The Kings or Judges of Arborea (from the Latin iudices and the Sardinian judikes, "judges", the title of the Byzantine officials left behind when imperial power receded in the West) were the local rulers of Arborea in the west of Sardinia during the Middle Ages. Theirs was the longest-lasting judgedom, surviving as an independent state until the fifteenth century.
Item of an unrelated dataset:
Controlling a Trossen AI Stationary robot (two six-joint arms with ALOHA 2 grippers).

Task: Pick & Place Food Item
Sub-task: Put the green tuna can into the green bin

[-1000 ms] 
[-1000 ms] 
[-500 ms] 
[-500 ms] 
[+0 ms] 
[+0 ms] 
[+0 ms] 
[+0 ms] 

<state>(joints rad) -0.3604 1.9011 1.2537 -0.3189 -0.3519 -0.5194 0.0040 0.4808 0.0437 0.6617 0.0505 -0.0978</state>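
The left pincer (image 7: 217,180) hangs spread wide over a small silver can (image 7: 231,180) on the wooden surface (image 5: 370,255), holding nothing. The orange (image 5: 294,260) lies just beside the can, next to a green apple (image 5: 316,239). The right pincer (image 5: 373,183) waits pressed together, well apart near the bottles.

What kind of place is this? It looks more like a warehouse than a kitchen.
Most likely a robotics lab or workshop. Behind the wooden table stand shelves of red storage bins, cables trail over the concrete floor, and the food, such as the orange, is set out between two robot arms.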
== House of Lacon Gunale ==

- Gonario I (c. 1015 - c. 1038)
- Barisone I (c. 1038 - c. 1060)
- Marianus I (c. 1060 - c. 1070)
- Orzocorre I (c. 1070 - c. 1100)
- Torbeno (c. 1100)
- Orzocorre II (c. 1100 - c. 1122)
- Comita I

== House of Lacon Serra ==
- Gonario II
- Constantine I (c. 1101 - 1131)
- Comita II (1131–1147)
- Orzocorre III, co-ruler
- Barisone II (1146–1186)
- Hugh I (1185–1211), in opposition to Peter until 1192
- Peter I (1185–1214), in opposition to Hugh until 1192
- Peter II (1211–1241), sole ruler from 1217
- Barisone III (1214–1217)

== House of Bas Serra (Baux Serra) ==
- Marianus II (1241–1297)
  - William of Capraia (1241–1264)
  - Nicholas of Capraia (1264–1274)
  - Anselm of Capraia (1274–1287)
- John (1297–1304)
- Andrew (1304–1308)
- Marianus III (1308–1321)
- Hugh II (1321–1336)
- Peter III (1336–1347)
- Marianus IV (1347–1376)
- Hugh III (1376–1383)

== House of Doria Bas (Doria Baux) ==

- Frederick (1383-1387)
  - Eleanor (1383-1387), co-rule first time
- Marianus V (1387-1407)
  - Eleanor (1387-1402), co-rule second time

== House of Narbonne ==
- William (1407–1410)
  - Leonardo Cubello (regent: 1407–1410)

Arborea underwent a succession crisis following the death of Marianus V. William, a great grandson of Marianus IV, was crowned king in 1409, but, unable to assert his claim by force, sold the title to Alfonso V of Aragon in 1420. The following were titular rulers.

- Leonardo Cubello (1410–1427), Margrave of Oristano and Count of Goceano
- Antonio Cubello (1427–1463), Margrave of Oristano and Count of Goceano
- Salvador Cubello (1463–1470), Margrave of Oristano and Count of Goceano
- Leonardo de Alagona (1470, claimed the positions of Margrave of Oristano and Count of Goceano, raised a revolt

Rights passed to the House of Alagona, lords of Sastago and Pina, whom the Aragonese deposed as a result of the revolt.